Probably the most controversial and difficult to apply of all the 2010 amendments to the Common Interest Ownership Act (CIOA) are the changes to the manner in which property damage costs and insurance are allocated. Two years after they went into effect, these provisions are still causing confusion.
Whenever any property in a common interest community is damaged, the obligation to repair it depends on the location and cause. Some parts of the buildings are the association’s responsibility, while others are the unit owner’s responsibility. In either case, insurance may or may not cover the cost of the repairs. The association and unit owners alike must comply with CIOA, the declaration and bylaws, and the terms of the applicable insurance policies.
The association is required to maintain traditional property insurance coverage for direct physical loss to the community’s common elements. Unit owners should, of course, separately insure their own units and personal items. The precise boundaries of the unit are governed by the declaration, but the unit often includes everything inward of the undecorated walls, floors, and ceiling. If the association is responsible, then the association’s adjuster must inspect the damage. In such a case, the executive board rather than the unit owner should select the contractors, direct their work, and pay them directly with the insurance proceeds. Only when the unit owner is exclusively responsible should the unit owner control the repair project – either with or without the benefit of individual homeowner’s insurance.
Let’s take a closer look at the latter situation. When a person or fixture that the association does not control causes damage only to a unit’s interior or personal items, the association is not responsible and its insurance does not apply. The unit owner is individually responsible for repair or replacement, and should submit a claim to his or her own insurer or look to the person who caused the damage for reimbursal. This might include, for example, harm caused to a unit owner’s laptop computer, carpeting, or furniture by another unit owner, a tenant, or a malfunctioning fixture or appliance. The association should really not be involved at all, except perhaps to punish a rulebreaker. But if the damage is unrepaired and threatens to cause harm to another unit or common element, the association may have the right to make the necessary repairs itself and charge that expense back to the owner enforceable as a lien against the unit.

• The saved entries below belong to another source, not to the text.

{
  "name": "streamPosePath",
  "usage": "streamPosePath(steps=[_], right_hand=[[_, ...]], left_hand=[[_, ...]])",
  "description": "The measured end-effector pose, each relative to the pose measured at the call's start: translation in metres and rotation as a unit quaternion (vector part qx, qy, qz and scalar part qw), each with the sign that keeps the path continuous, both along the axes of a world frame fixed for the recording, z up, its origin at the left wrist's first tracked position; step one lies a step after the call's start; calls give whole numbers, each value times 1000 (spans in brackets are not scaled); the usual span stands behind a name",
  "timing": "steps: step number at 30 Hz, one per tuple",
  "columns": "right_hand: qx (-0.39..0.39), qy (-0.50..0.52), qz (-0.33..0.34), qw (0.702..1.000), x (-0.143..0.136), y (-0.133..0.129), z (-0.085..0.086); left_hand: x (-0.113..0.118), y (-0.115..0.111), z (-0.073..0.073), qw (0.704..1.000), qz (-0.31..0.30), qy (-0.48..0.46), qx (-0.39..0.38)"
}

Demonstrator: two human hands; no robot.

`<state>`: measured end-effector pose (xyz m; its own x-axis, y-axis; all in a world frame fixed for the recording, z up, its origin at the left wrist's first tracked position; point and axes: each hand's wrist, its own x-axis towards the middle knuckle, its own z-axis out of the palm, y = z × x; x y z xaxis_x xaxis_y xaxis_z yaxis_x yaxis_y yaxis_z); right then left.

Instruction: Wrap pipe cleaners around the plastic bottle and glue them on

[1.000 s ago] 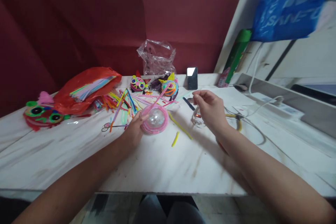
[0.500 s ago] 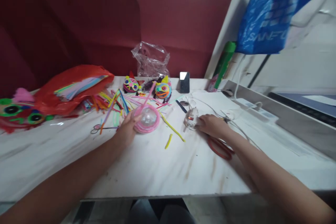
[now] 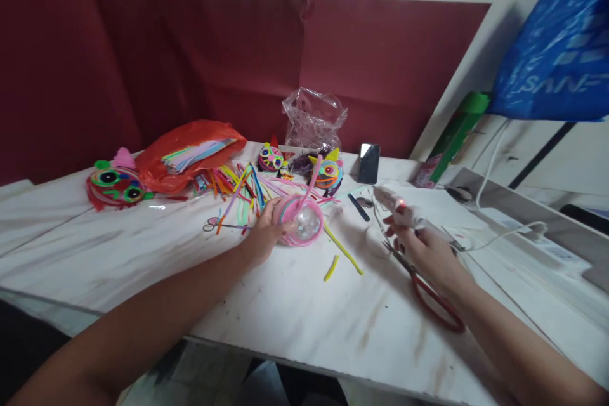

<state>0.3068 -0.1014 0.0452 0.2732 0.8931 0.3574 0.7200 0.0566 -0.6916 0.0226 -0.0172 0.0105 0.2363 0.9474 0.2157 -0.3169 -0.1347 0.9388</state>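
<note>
My left hand (image 3: 265, 233) is wrapped round the side of a clear ball with pink pipe cleaner (image 3: 304, 242) coiled about its rim. One loose pink end sticks up from the coil. My right hand (image 3: 431, 257) grips a whitish glue gun (image 3: 403, 210) with a small red light, its nozzle pointing left and away from me; motion blurs it. Beneath that hand lie red-handled scissors (image 3: 438, 306) on the table. Two yellow pipe cleaner pieces (image 3: 343, 250) rest between my hands.
Decorated animal-face balls (image 3: 118, 185) sit at the left and back. A red bag (image 3: 190, 139) and loose pipe cleaners (image 3: 238, 184) lie nearby, with small scissors (image 3: 212, 224). A phone (image 3: 368, 163) leans at the back. White cables (image 3: 504, 238) run at the right.
My right hand has lifted the glue gun off the table and turned it, moving it right. My left hand still holds the pink-wrimmed ball. The view has swung left.
</note>
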Motion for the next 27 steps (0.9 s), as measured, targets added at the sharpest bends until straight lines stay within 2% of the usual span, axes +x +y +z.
streamPosePath(steps=[3,5,8,13,20,27], right_hand=[[-9,149,95,984,-30,-3,10],[0,170,142,975,-45,-4,8],[16,143,189,971,-56,-9,-6],[11,55,233,971,-56,-24,-24],[41,1,277,960,-57,-31,-21],[31,-18,302,953,-60,-35,-12]], left_hand=[[-2,0,-1,998,32,51,29],[-4,1,-2,996,42,68,51],[-6,6,-7,993,51,73,83],[-6,10,-13,986,64,106,112],[-2,1,-5,985,61,115,111],[-4,3,-9,981,70,119,139]])
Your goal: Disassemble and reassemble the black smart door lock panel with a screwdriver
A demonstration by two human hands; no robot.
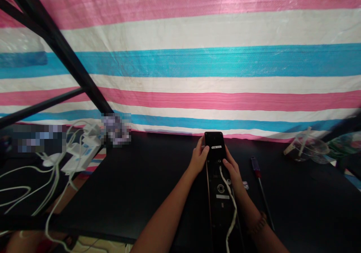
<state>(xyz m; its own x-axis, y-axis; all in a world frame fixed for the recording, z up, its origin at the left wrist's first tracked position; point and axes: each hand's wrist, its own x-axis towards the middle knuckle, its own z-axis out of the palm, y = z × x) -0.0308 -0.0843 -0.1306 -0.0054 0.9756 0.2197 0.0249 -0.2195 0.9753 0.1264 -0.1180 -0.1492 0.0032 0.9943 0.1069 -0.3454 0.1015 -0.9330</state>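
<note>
A long black door lock panel (216, 215) lies lengthwise in front of me, its far end near the striped sheet. On its face are a round metal hub with a square hole, small white labels and screw holes. My left hand (199, 158) grips the left edge near the far end, thumb on the face. Around the right edge, a little nearer, my right hand (232, 170) is closed, its thumb by a screw hole. A white cable (234, 211) runs from the panel's middle towards me. Right of my right forearm lies a screwdriver (256, 168) with a purple and red handle.
The black table (126, 192) ends at a striped plastic sheet (225, 61). Clear plastic cups (306, 149) stand at the right. A white power strip (83, 153) with tangled cords sits at the left, below a black metal frame (70, 59). Someone's leg (63, 196) shows beyond the table's left edge.
</note>
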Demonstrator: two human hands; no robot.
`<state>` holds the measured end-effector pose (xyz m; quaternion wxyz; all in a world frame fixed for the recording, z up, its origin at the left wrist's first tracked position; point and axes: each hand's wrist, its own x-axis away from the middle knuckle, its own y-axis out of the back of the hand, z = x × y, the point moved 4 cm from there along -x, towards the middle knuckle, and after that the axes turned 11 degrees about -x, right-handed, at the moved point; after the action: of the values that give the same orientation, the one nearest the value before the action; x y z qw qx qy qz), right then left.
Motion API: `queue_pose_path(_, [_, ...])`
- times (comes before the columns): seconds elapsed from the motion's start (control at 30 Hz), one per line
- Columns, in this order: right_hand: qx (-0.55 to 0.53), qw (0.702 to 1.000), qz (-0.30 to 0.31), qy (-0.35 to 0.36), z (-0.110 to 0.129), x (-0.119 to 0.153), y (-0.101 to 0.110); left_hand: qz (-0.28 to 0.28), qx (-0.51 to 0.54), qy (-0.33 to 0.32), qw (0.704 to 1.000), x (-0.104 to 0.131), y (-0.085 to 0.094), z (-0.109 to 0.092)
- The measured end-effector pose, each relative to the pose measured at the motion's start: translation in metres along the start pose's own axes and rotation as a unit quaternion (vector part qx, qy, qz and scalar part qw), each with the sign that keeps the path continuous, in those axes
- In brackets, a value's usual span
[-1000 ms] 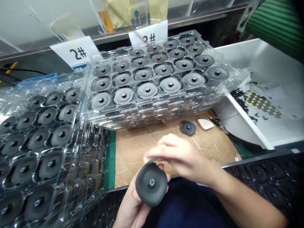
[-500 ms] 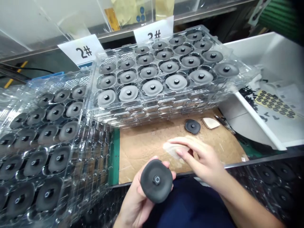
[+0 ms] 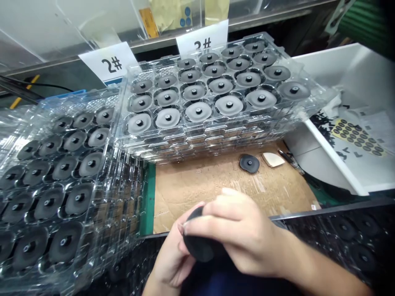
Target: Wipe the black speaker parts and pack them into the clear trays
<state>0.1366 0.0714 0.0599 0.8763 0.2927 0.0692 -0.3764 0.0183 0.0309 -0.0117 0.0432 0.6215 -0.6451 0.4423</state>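
Observation:
A black round-cornered disc [image 3: 199, 248] is tilted in my left hand [image 3: 173, 246], whose fingers wrap its edge from the left and below. Over the disc's face lies my right hand [image 3: 243, 230], fingers bent and slightly blurred. Most of the white pad [image 3: 228, 191] in it is hidden; only a pale edge shows above the knuckles. The disc's centre peg is covered by the right fingers. Beyond my hands, another black disc [image 3: 249, 163] with a small centre peg lies on the cardboard [image 3: 185, 185], beside a cream wedge-shaped pad [image 3: 273, 159].
Stacked clear trays [image 3: 173, 137] of black discs stand behind the cardboard. More stacked trays [image 3: 101, 197] are on the left. A white bin [image 3: 336, 158] at right holds small black bits and a yellow sticker sheet [image 3: 358, 137]. A dark slim tool [image 3: 291, 160] lies near it.
My right hand has moved left and down with the pad, from above the cardboard onto the disc. My left hand still holds the disc, now tilted more and partly covered.

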Motion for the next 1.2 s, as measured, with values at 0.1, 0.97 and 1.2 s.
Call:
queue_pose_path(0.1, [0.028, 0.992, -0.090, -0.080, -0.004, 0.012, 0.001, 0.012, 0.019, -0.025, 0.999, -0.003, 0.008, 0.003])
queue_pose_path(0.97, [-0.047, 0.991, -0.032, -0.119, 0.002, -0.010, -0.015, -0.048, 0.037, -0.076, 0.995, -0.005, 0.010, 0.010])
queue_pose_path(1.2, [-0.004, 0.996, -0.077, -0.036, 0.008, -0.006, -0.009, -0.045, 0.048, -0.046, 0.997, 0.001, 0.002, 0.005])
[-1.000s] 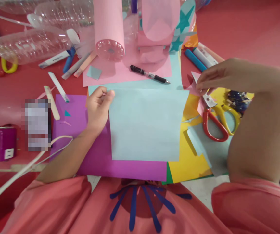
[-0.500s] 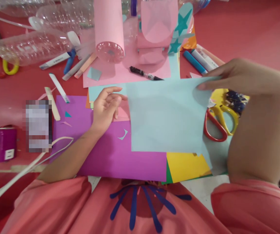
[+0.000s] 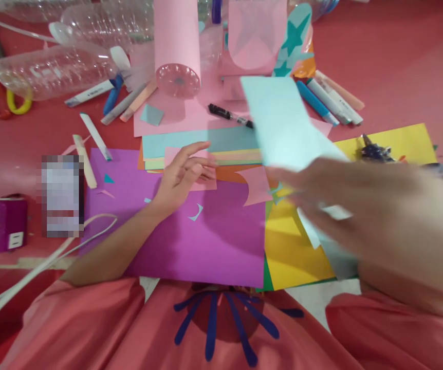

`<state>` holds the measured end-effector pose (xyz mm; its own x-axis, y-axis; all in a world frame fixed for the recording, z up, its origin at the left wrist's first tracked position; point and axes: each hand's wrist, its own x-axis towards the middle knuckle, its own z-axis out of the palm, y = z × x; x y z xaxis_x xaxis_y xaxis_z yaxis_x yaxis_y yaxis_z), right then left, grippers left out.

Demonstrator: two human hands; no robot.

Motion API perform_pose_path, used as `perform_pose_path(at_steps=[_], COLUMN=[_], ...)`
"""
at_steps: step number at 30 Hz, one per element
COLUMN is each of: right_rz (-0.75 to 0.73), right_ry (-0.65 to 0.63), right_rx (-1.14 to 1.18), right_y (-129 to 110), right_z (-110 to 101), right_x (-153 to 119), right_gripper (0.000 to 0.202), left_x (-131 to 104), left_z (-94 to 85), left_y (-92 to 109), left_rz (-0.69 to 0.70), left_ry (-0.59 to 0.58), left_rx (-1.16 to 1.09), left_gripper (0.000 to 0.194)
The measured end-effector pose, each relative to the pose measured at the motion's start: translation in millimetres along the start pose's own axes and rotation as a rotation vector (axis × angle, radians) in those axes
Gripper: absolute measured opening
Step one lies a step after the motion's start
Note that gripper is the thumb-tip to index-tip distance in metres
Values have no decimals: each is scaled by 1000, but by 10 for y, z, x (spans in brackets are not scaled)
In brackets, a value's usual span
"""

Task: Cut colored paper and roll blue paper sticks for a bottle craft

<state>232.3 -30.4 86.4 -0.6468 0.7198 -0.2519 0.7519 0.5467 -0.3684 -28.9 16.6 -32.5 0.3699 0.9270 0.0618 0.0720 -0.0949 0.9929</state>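
Note:
My right hand [image 3: 333, 208], smeared by motion, grips a light blue sheet of paper [image 3: 283, 123] that tilts up and away from me. My left hand [image 3: 186, 177] hovers with curved, parted fingers over a small pink paper piece [image 3: 208, 184], holding nothing. Beneath it spreads a purple sheet [image 3: 214, 252] with a few small paper scraps. A pink piece with a curved cut edge [image 3: 258, 186] lies between the two hands. Under my right arm are yellow paper [image 3: 294, 252] and more light blue paper, partly covered.
Clear plastic bottles [image 3: 55, 69] lie at the back left; a pink-wrapped bottle [image 3: 177, 41] is nearby. Markers [image 3: 321, 103] and a black pen [image 3: 229, 115] lie around. At left are a phone [image 3: 63, 198], a purple box [image 3: 1, 223] and a white cable [image 3: 44, 270].
My right hand has swung the light blue sheet up and turned it, uncovering the pink piece and coloured papers. The red and yellow scissors on the right are out of sight. My left hand shifted slightly right.

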Motion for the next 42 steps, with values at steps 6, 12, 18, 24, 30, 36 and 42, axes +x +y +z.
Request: perform_pose_path(at_steps=[6,12,18,24,30,36,42], right_rz=[-345,-395,-222,147,290,319,324], right_ry=[-30,-109,-38,-55,288,300,184], right_rx=[-261,-114,-113,-138,494,964,1056], right_y=[-368,-314,-211,-7,330,493,478], right_z=[375,355,254,207,336,484,459], right_x=[345,389,350,452,734,854,881], right_gripper=[34,29,29,27,19,27,10], left_x=[-35,-41,-25,7,-28,-44,-53], left_z=[41,96,68,21,29,37,50], left_y=[1,37,2,-31,-65,-49,-27], left_rz=[12,-8,401,143,126,137,96], left_ry=[-132,-94,56,194,189,204,192], left_rx=[83,313,445,412,357,400,366], left_gripper=[48,27,29,31,42,41,41])
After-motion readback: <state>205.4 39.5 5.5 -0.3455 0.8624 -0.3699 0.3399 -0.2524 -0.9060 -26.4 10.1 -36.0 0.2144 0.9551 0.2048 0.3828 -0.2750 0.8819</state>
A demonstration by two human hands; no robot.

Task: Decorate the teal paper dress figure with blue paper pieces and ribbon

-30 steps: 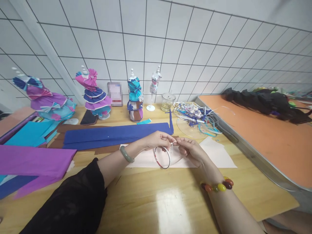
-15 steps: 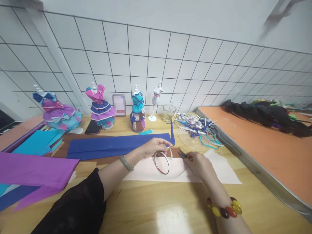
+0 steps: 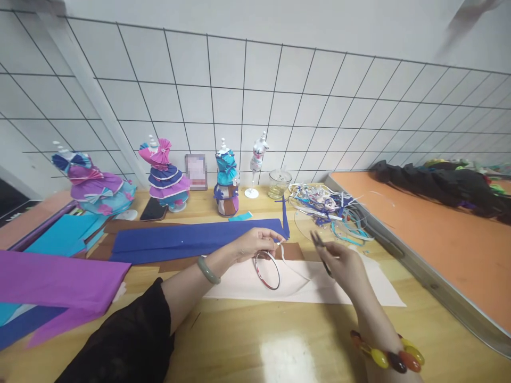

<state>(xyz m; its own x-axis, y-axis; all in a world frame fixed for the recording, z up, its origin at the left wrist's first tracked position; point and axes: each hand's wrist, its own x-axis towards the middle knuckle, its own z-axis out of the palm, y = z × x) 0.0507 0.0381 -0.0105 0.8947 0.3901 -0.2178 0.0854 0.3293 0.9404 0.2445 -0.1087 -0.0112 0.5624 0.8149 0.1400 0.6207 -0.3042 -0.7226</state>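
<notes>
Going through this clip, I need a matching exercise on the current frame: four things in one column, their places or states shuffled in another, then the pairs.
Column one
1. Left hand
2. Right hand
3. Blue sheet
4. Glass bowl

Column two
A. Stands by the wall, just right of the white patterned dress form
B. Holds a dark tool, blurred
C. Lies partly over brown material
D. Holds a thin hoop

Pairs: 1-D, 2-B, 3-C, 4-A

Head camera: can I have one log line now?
left hand: holds hoop, white strip | right hand: holds dark tool | below: pale sheet
</notes>
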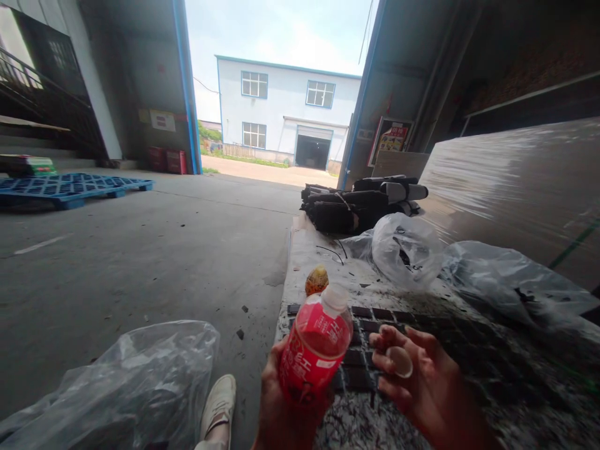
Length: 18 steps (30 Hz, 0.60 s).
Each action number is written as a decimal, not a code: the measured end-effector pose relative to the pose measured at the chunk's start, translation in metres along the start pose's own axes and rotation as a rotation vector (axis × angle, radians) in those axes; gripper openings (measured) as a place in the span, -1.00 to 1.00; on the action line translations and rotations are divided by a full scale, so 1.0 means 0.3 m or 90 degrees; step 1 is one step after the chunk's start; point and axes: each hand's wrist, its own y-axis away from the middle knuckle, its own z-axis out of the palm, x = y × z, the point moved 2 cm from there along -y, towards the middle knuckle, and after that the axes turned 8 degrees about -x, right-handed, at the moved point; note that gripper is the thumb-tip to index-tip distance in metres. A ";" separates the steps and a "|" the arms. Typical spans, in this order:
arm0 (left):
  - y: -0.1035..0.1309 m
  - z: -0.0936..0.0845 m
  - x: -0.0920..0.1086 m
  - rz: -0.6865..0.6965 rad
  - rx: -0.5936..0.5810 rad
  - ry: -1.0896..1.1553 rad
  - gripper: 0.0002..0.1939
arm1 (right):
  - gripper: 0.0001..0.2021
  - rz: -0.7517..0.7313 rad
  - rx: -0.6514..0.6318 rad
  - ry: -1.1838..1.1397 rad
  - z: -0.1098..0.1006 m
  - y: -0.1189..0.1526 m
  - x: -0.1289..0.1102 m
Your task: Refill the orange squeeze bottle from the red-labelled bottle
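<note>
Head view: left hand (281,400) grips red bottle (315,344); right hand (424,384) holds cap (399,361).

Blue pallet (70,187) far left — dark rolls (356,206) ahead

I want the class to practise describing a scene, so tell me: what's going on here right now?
A person sits in an open warehouse bay. The left hand holds a red drink bottle upright, its neck uncapped. The right hand holds the pale cap in its fingers, just beside the bottle. Ahead lie a table covered in dark debris, clear plastic bags and black bundles.
</note>
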 end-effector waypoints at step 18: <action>-0.025 0.042 -0.115 0.025 -0.102 -0.020 -0.67 | -0.55 -0.111 0.014 0.420 0.036 -0.023 0.150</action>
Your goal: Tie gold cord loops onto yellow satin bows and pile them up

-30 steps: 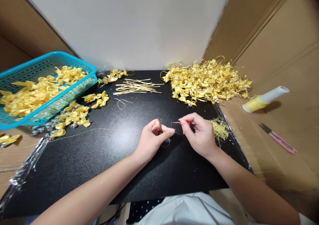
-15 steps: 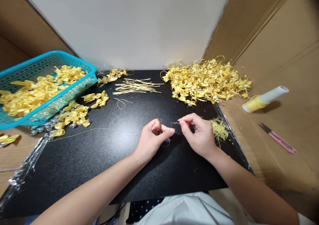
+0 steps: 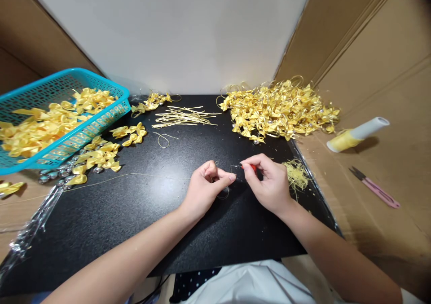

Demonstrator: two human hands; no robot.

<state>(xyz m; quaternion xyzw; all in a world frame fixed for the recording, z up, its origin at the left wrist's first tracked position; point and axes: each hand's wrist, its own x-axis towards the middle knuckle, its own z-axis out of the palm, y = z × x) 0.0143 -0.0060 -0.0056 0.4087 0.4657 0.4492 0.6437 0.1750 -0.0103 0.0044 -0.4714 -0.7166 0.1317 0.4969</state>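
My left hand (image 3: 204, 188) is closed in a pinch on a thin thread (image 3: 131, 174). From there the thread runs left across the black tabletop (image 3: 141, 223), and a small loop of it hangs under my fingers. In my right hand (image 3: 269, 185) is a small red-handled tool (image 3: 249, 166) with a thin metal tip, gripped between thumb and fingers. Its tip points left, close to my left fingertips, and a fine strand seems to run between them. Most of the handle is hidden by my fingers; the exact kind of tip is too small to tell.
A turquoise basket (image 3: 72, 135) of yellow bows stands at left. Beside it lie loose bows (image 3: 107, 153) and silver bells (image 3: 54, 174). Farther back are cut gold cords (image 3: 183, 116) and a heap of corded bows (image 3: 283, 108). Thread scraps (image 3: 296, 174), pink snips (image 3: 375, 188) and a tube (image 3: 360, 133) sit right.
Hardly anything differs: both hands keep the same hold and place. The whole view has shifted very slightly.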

In most other cases, however, the association and its insurance will probably have to become more directly involved at the outset. When a person that the association controls, or a defect in an area or fixture that the association is responsible to maintain, causes harm to anything in the community, the association is likely responsible. Based on the severity, nature, and cause of the loss, the association should promptly determine whether and how to submit claims against its property, liability, or other insurance policies. This might include, for example, water damage to a roof, ceiling, and carpet caused by shingle leakage. The unit owner remains responsible to notify the board immediately and take reasonable measures to prevent further damage, and liability might shift to a unit owner who makes the problem worse by failing to do so. Any portion of the loss that insurance does not cover – like deductibles, exclusions, and any overage – will be considered a general common expense payable by the association.
There’s a third scenario: damage to a common element caused by a person or thing the association does not control. When a unit owner, tenant, guest, or anyone they invite into the community causes harm to common elements, or to both common elements and a unit’s interior or personal items, the association may still be responsible to make the repairs and submit a claim to its insurer. The difference is that the association may have the right to seek reimbursal from the person at fault for its out-of-pocket costs. The board can conduct a hearing to determine whether the loss was caused by the person’s willful misconduct, gross negligence, or failure to comply with a written maintenance standard. If it was, then any portion of the loss that insurance does not cover can be assessed exclusively against the unit associated with the person at fault. This might include, for example, a tenant who turns the heat off in winter causing the pipes to freeze and burst, or a unit owner who causes a toilet to overflow and damage the subflooring. The association could charge all deductibles, exclusions, and any other losses not covered by its insurance back to the owner enforceable as a lien against the unit. Since this may be impossible without a written maintenance standard in place, the importance of adopting rules which make clear how unit owners must take care to prevent such losses cannot be overstated.
Of course, every situation is different. Outcomes may turn on the provisions of specific laws, governing documents, and insurance policies, as well as the circumstances of the individual loss. The board must always work closely with its legal and insurance advisors to comply with its legal obligations and its responsibilities to all the unit owners.